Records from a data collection
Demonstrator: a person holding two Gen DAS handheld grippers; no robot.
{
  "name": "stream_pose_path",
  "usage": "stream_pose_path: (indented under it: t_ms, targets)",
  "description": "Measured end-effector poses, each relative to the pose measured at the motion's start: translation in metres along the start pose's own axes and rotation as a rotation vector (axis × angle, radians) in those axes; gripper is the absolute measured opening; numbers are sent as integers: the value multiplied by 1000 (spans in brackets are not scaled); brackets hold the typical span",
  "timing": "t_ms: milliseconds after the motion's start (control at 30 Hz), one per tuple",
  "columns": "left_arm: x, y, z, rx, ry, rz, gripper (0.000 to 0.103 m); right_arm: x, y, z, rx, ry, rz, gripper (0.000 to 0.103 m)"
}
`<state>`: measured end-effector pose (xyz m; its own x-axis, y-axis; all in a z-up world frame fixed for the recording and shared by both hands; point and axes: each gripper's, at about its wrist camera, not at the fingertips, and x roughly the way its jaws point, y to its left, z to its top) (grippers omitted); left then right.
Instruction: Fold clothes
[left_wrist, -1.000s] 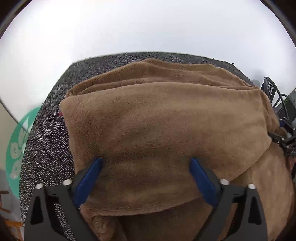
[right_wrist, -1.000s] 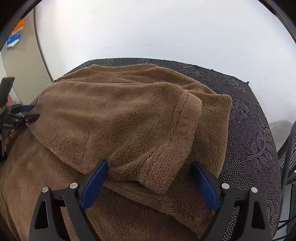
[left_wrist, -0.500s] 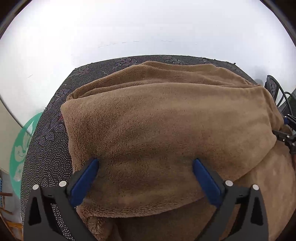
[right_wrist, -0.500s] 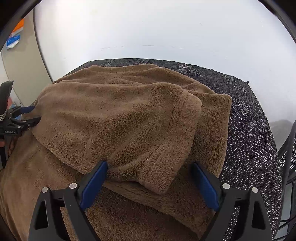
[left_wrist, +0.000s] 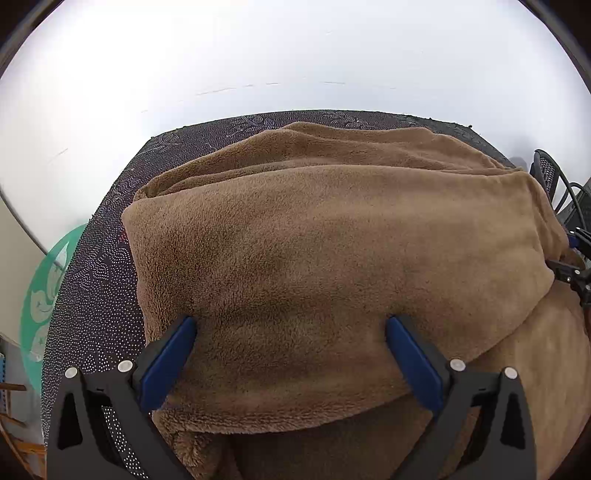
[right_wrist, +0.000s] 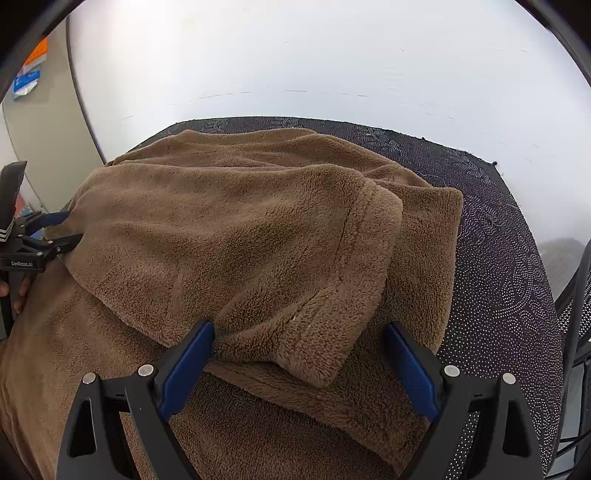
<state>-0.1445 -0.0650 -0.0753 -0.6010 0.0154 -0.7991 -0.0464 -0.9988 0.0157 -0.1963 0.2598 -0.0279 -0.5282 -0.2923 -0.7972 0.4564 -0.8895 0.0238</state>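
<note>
A brown fleece garment lies folded over itself on the dark dotted tablecloth. My left gripper is open wide, its blue fingers resting either side of the top layer's near hem, not clamping it. In the right wrist view the same garment shows a sleeve with a stitched cuff lying over a lower layer. My right gripper is open too, with the cuff between its spread fingers. Each gripper shows at the edge of the other view: the left gripper, the right gripper.
The tablecloth runs bare to the right of the garment, up to the table's far and right edges. A white wall stands behind. A green patterned disc sits low at the left. Black wire frame and cables are at the right.
The left wrist view has tilted up slightly, showing more of the table's far edge. Both grippers stay open. The right gripper has barely moved.
</note>
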Motion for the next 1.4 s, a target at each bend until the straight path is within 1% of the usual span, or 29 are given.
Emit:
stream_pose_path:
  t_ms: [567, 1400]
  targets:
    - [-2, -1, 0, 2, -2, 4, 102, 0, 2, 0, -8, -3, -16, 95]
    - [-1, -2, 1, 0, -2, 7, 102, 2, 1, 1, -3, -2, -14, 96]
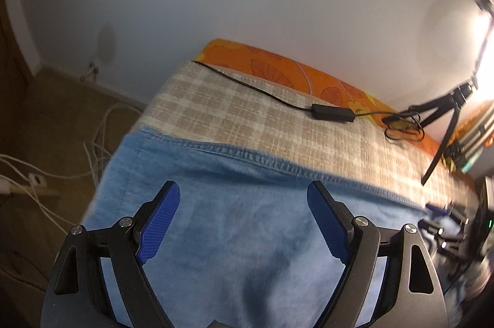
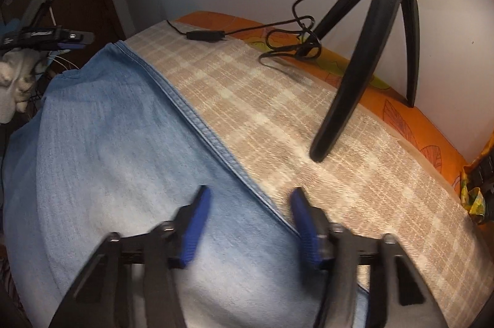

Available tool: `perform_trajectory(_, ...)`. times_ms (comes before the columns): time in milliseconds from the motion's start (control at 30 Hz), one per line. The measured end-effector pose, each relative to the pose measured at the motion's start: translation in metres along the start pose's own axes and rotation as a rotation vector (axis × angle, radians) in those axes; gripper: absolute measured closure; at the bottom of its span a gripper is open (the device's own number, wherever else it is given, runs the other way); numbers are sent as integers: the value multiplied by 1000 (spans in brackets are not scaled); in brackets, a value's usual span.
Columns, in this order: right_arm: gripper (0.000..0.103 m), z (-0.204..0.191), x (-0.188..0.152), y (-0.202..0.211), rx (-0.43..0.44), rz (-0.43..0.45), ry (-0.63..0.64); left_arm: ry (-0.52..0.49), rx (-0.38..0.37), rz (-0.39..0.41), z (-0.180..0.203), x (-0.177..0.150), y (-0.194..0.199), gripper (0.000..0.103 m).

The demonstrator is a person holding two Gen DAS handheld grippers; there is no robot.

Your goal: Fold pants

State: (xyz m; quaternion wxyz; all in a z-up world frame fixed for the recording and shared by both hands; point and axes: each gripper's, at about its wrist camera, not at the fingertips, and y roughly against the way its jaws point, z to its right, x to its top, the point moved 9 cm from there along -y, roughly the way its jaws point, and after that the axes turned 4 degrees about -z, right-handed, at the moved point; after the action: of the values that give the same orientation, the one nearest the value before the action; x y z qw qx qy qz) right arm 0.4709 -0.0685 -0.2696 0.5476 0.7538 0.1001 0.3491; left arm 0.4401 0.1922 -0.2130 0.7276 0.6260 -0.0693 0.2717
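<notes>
Light blue denim pants (image 1: 216,235) lie flat on a beige checked cloth (image 1: 231,111), with a stitched side seam (image 1: 278,164) along their far edge. My left gripper (image 1: 243,186) hangs open just above the denim near the pants' left end, with nothing between its blue pads (image 1: 160,223). In the right wrist view the same pants (image 2: 108,142) fill the lower left. My right gripper (image 2: 250,190) is low over the seam (image 2: 200,124), its image blurred. Its jaws stand apart, the denim edge lies between them, and I see no pad pressing on it.
A black tripod (image 2: 364,65) stands on the checked cloth (image 2: 308,127) close beyond the right gripper. A black cable with an inline box (image 1: 332,112) runs along the far side by an orange patterned sheet (image 1: 278,65). White cables (image 1: 92,149) lie on the floor at left.
</notes>
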Motion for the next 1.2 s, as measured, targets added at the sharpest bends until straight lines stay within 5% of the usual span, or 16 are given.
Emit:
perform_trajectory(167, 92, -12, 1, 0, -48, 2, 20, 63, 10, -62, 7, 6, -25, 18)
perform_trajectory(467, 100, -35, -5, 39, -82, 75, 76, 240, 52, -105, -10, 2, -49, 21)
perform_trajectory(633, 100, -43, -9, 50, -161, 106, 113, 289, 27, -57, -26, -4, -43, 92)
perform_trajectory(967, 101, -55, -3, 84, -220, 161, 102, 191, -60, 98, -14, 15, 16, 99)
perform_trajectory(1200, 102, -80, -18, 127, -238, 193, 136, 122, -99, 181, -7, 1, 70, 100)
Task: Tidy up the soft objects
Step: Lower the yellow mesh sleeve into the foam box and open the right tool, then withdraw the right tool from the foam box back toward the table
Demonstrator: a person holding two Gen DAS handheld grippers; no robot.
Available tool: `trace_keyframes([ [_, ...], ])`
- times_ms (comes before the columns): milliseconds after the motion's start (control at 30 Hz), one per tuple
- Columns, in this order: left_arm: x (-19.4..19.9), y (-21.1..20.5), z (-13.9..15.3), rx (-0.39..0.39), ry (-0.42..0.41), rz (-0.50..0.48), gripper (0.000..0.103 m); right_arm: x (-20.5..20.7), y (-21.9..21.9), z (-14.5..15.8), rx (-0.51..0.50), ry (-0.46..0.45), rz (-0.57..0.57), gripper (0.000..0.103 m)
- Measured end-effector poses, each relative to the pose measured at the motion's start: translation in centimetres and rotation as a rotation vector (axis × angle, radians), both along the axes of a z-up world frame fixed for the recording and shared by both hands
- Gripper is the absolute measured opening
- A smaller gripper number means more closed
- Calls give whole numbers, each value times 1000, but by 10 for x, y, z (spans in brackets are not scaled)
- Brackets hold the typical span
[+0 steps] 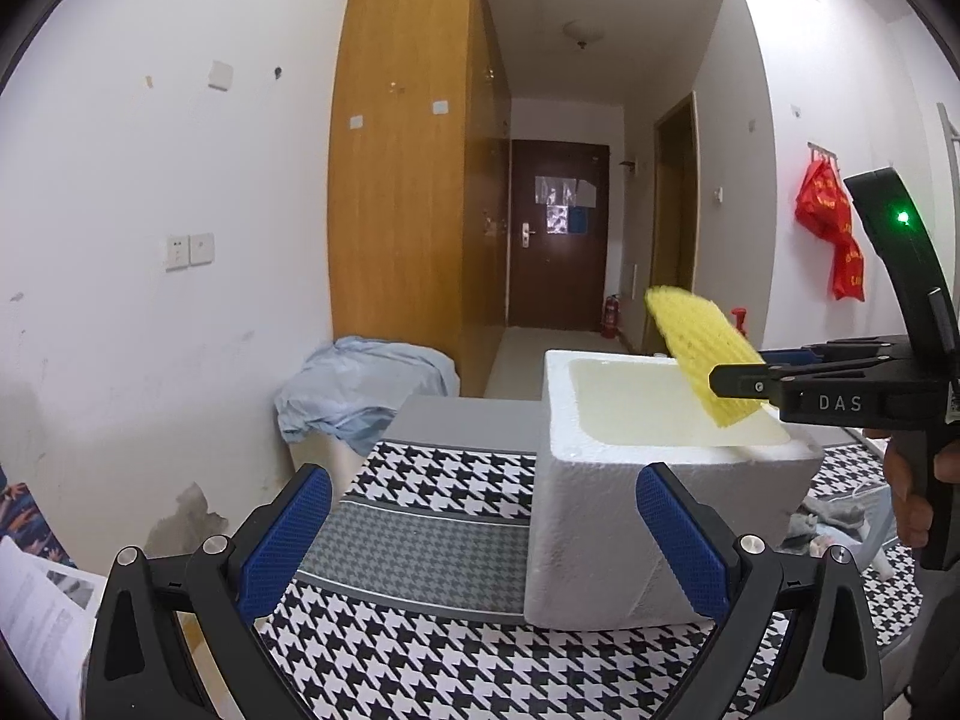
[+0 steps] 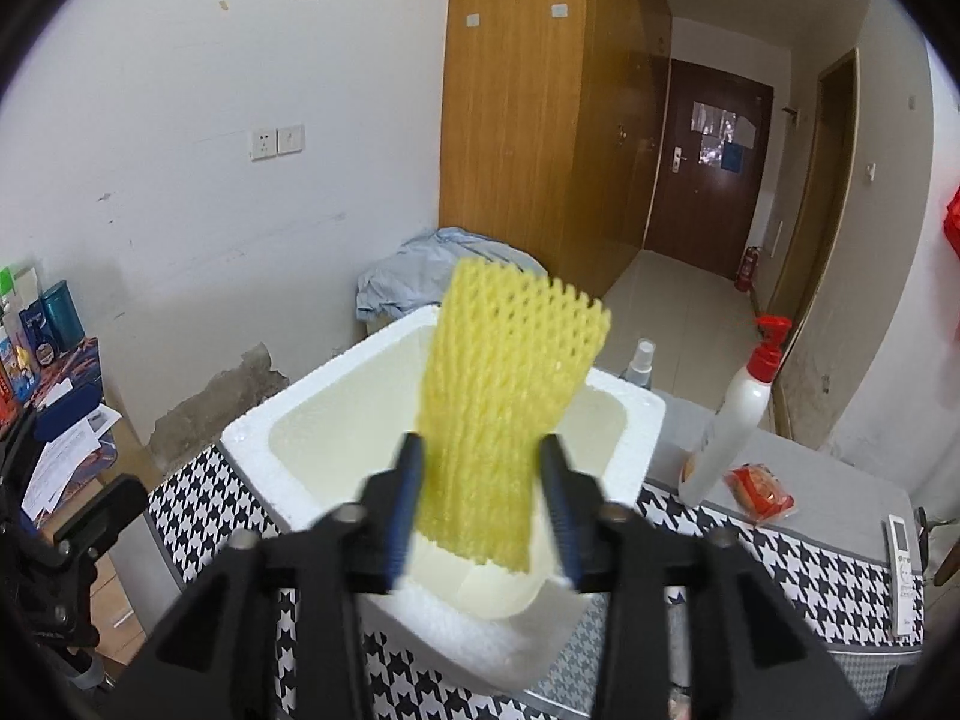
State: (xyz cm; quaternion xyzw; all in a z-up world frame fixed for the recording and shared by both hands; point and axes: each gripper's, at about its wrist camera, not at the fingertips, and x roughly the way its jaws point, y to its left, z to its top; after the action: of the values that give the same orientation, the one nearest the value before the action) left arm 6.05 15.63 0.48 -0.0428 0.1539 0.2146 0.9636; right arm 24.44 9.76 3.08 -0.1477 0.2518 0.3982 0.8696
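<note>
A yellow foam net sleeve (image 2: 504, 396) stands upright between the fingers of my right gripper (image 2: 480, 480), over the open white foam box (image 2: 252, 432). The jaws stand about as wide as the net; the net looks flat and unsqueezed, with a thin gap at the right pad. In the left wrist view the same net (image 1: 696, 342) sticks up from the right gripper (image 1: 741, 369) above the box (image 1: 558, 396). My left gripper (image 1: 486, 540) is open and empty, low in front of the box's near corner.
The box sits on a houndstooth-covered table (image 1: 420, 660). On the table's right stand a white bottle with a red pump (image 2: 732, 420), a small spray bottle (image 2: 639, 360), a red packet (image 2: 759, 495) and a remote (image 2: 900, 564). A blue cloth heap (image 1: 360, 390) lies beyond.
</note>
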Motion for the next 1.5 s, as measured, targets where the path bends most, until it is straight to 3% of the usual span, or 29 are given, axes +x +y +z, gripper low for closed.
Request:
trace_keyframes([
  [67,0,3,-2,-9,5,2,102,-1,0,0,2,-1,3,63],
  [267,1,6,-10,-28,20,-4,102,-7,-7,2,28,-6,15,76],
  [533,2,-3,-10,-32,18,-23,102,-20,-31,3,84,-8,9,78],
  [767,3,-18,-11,-33,17,-43,102,-39,-55,3,120,-44,26,95],
  [1500,15,-59,-14,-48,29,-154,102,-55,-119,-27,142,-57,-57,99],
])
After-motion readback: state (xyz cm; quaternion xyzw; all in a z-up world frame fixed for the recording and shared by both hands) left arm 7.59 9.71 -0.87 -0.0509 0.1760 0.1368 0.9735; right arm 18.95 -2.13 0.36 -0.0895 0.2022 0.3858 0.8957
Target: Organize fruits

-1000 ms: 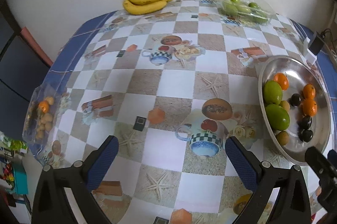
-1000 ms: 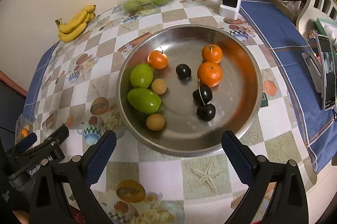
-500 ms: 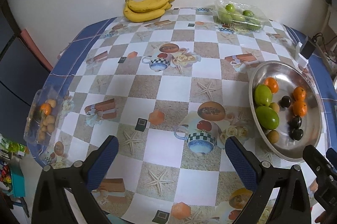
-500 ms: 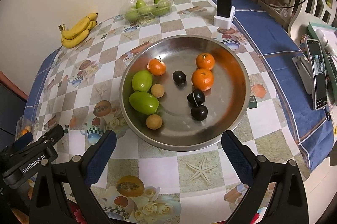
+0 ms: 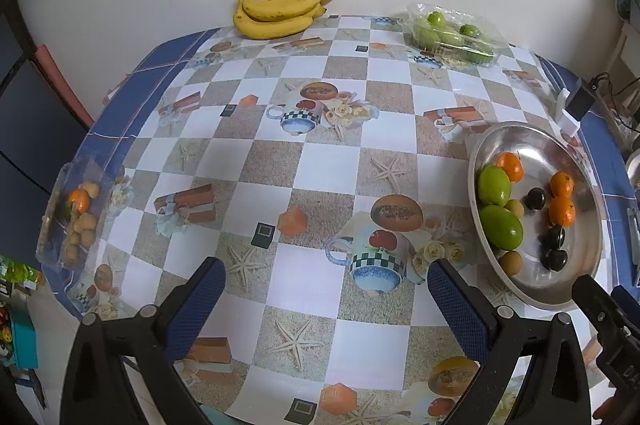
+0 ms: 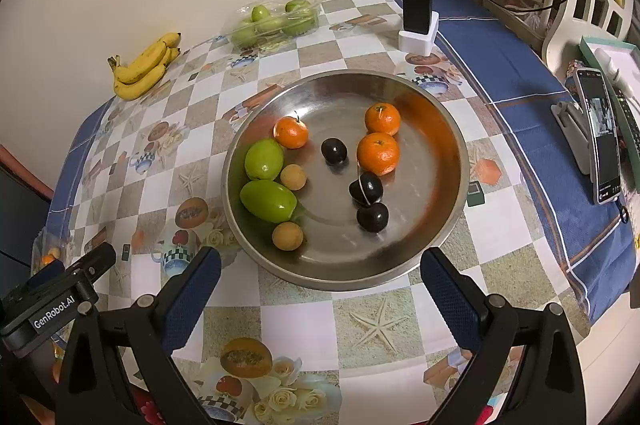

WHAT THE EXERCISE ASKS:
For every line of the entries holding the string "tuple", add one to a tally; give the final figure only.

TASK RESULT:
2